What I’m saying applies to everyone. So I’ll use myself as an example here…. just in case anyone might be offended.
Moments of taking offense are moments when I am highly affected by the way I’m treated — when I don’t like the way someone else does something, says something, handles something, responds to something, and I don’t feel respected in the process. In those moments I take offense. I see an opportunity to claim my right to be… well, righteous (or perhaps self-righteous).
I’ve worked hard to cultivate my self-image. I believe I have earned my standing according to the unwritten rules of culture and decorum. Therefore I have the right to be treated the way I expect. When I take offense, I’m making a citizen’s arrest, and then I try and convict someone who isn’t following the rules, and thus offending my ego. It’s my right… right?. After all, what’s the point of cultivating a self-image when it can be tread on so easily? That’s not civilized!
Moments of offense can happen quickly, without warning, leaving a sting or a bruise. But on a bad day, I carry on in my mind about it for hours and hours afterward. I take my attention entirely off the world I’m enjoying, and I focus entirely on myself and my hurt feelings. In that single moment of taking offense, I suddenly notice the low inventory of others considering MY feelings in the world. So I feel I must take on the challenge of meeting my own demand for consideration and attention. I see the lack, I get upset, then I say “Okay, I’ll consider myself FOR you, AND THEN I’ll tell you all about it! Then you’ll realize how great I am because I’m considering me for you, and by comparison, you’ll see how lousy you are for overlooking me! After all I worked hard for this! Why shouldn’t you?!”
But in that moment of taking offense, I could also pause for half a beat and ask myself, “what was that person’s point anyway?” But then I’d be considering someone else for a moment, when, as I mentioned, I’m already far too busy considering myself because that one guy didn’t, and he should have. In fact, in that moment, I don’t care what his point was, because the real point is that I wasn’t treated well. “How dare he!? I was just… and then he… and he shouldn’t… and I would NEVER!.. And I can’t believe anyone would!.. and I should!”…and so on. Once I have satisfied the lack of consideration of me by conclusively proving my own righteousness to myself, then I can stop. I can relax again. I can put my energy back into rebuilding my cultural capital, and restoring my ego to its full size and resplendence. Oh yeah, I can return to enjoying the world I was in before as well…
Egos are like balloons. When I am full of myself, my ego can become Macy’s-Thanksgiving-Day-sized. Occasionally having an ego get that big can be okay. It’s nice for each of us to have a day like this about once a year (okay, maybe twice), but we can’t get too attached to it. Imagine 5th Avenue with parade balloons on a normal day. Lots of angry noises, friction, and a lot of bumped egos. Just a breeze sends my balloon into a branch, a pole, a building, and then the fun’s over.

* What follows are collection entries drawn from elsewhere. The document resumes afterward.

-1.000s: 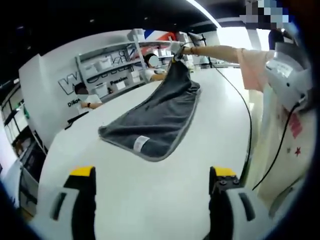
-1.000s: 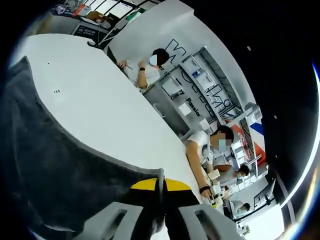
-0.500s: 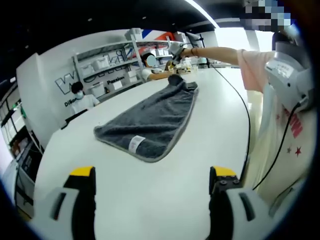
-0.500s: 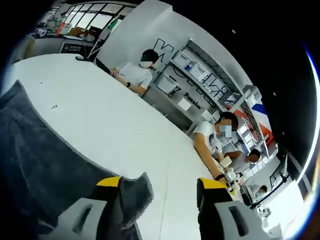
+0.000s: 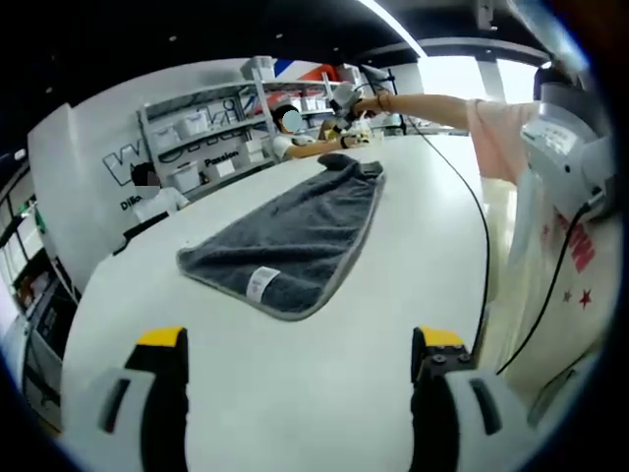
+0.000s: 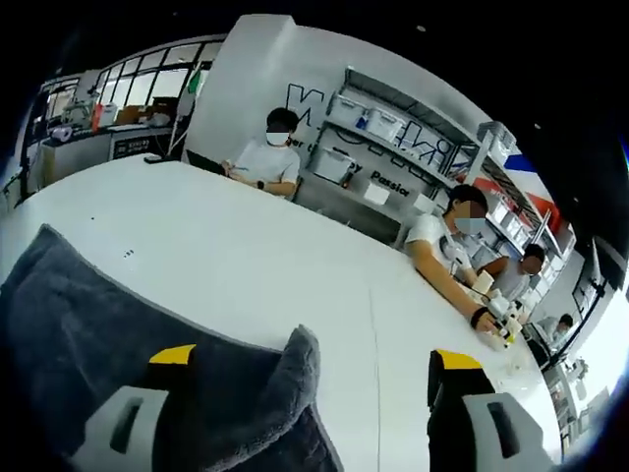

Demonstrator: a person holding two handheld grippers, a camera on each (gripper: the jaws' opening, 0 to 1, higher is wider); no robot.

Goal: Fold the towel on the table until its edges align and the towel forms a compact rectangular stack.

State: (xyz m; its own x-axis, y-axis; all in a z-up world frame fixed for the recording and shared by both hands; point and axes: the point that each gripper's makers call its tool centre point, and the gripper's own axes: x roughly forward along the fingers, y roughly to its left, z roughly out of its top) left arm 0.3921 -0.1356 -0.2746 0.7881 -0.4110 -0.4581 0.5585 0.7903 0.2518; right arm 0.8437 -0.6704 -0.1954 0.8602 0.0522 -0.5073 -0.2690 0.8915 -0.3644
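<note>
White table bare around the flat grey towel; both grippers' fingers spread, holding nothing.

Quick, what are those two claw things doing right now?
Left gripper: open, empty, short of the towel.
Right gripper: open, a towel corner between its fingers.

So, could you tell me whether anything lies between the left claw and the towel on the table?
Nothing visible does. In the left gripper view, bare white table runs from the open left claw to the near edge of the grey towel.
</note>
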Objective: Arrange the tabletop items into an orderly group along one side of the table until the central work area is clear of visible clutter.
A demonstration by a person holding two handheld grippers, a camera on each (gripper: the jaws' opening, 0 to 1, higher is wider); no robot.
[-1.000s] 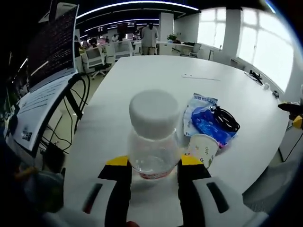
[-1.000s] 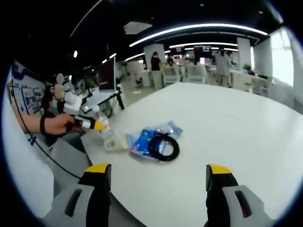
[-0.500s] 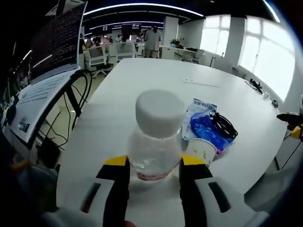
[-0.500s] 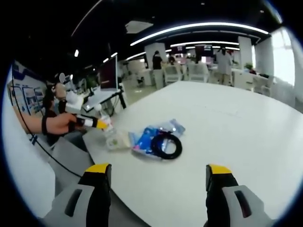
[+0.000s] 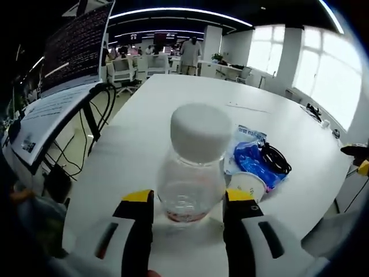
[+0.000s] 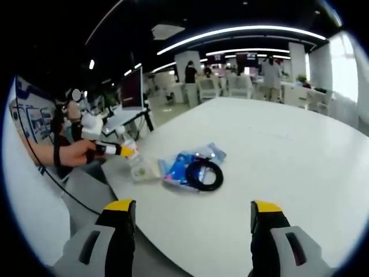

A good indicator of how full of myself I might be is how easily I take offense. When I am offended, I feel hurt, overlooked, made to feel less-than. Though that is not okay, I still need to know that, really, it’s not that terrible either. In fact, sometimes getting a little hurt is life’s way of telling me, “hey, you might want to take it down a notch.. It’s not all about you”. After all, there is a lot of pain born in this world by people taking offense rather than giving offense. And perhaps that guy did have a point after all.